TASK PROMPT:
No pictures go into the copy. Write out every line below exactly.

AVAILABLE DATA:

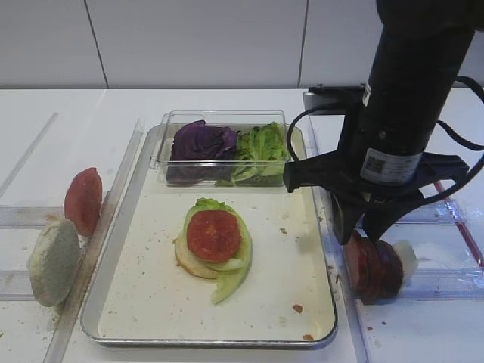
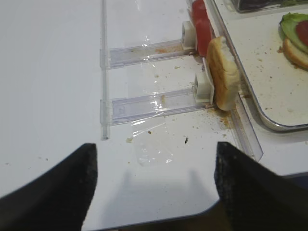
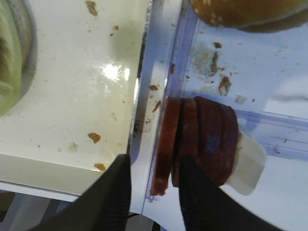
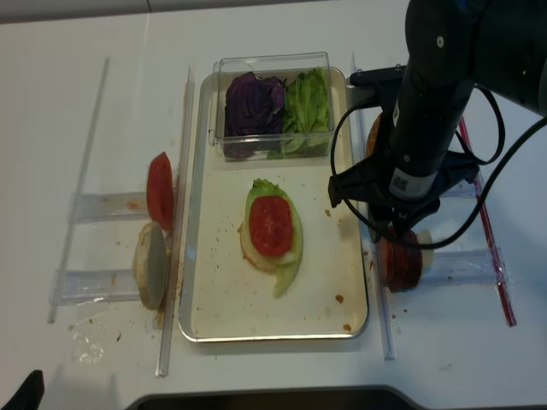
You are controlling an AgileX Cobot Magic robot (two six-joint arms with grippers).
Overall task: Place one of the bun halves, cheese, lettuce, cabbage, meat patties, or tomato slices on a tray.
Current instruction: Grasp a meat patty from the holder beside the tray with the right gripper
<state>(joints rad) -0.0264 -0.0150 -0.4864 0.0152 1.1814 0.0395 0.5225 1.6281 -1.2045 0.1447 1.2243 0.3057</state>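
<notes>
Nearest the room's front edge, the left gripper hangs low over bare white table; its two dark fingers stand wide apart with nothing between them; idle.

Just beyond it, left of the tray, a clear rack holds a pale bun half on edge and, behind that, tomato slices standing upright.

On the tray itself, a stack lies near the middle: a bun base under light green lettuce with one tomato slice on top; crumbs scattered about the cream floor.

Right of the tray rim, the meat patties stand on edge in a row inside another clear holder, backed by a white stop; the right gripper is down over them. From the wrist view its two black fingers straddle the slice nearest the tray, one finger outside it by the tray rim, the other in the slot between it and the next; partly open, not yet pinching as far as I can tell; nothing lifted.

Judgement: the step in hand is taking one patty. Worth seating the inner finger fully in the gap so only one disc comes; close gently, since the patty looks soft; lift straight up to clear the holder wall and tray rim before swinging over the stack.

Farther back, sesame buns sit in the same right-hand rack; at the tray's far end a clear box holds purple cabbage beside more lettuce.
</notes>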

OUTPUT OF THE EXERCISE:
You are controlling an AgileX Cobot Magic robot (two six-joint arms with grippers).
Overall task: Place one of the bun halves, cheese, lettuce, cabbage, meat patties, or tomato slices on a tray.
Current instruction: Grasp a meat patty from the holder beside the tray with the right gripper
<state>(joints rad) -0.0264 -0.0150 -0.4864 0.0152 1.1814 0.0395 0.5225 1.6281 -1.2045 0.1447 1.2243 0.3057</state>
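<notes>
Nearest the room's front edge, the left gripper hangs low over bare white table; its two dark fingers stand wide apart with nothing between them; idle.

Just beyond it, left of the tray, a clear rack holds a pale bun half on edge and, behind that, tomato slices standing upright.

On the tray itself, a stack lies near the middle: a bun base under light green lettuce with one tomato slice on top; crumbs scattered about the cream floor.

Right of the tray rim, the meat patties stand on edge in a row inside another clear holder, backed by a white stop; the right gripper is down over them. From the wrist view its two black fingers straddle the slice nearest the tray, one finger outside it by the tray rim, the other in the slot between it and the next; partly open, not yet pinching as far as I can tell; nothing lifted.

Judgement: the step in hand is taking one patty. Worth seating the inner finger fully in the gap so only one disc comes; close gently, since the patty looks soft; lift straight up to clear the holder wall and tray rim before swinging over the stack.

Farther back, sesame buns sit in the same right-hand rack; at the tray's far end a clear box holds purple cabbage beside more lettuce.
</notes>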

The output has been completed.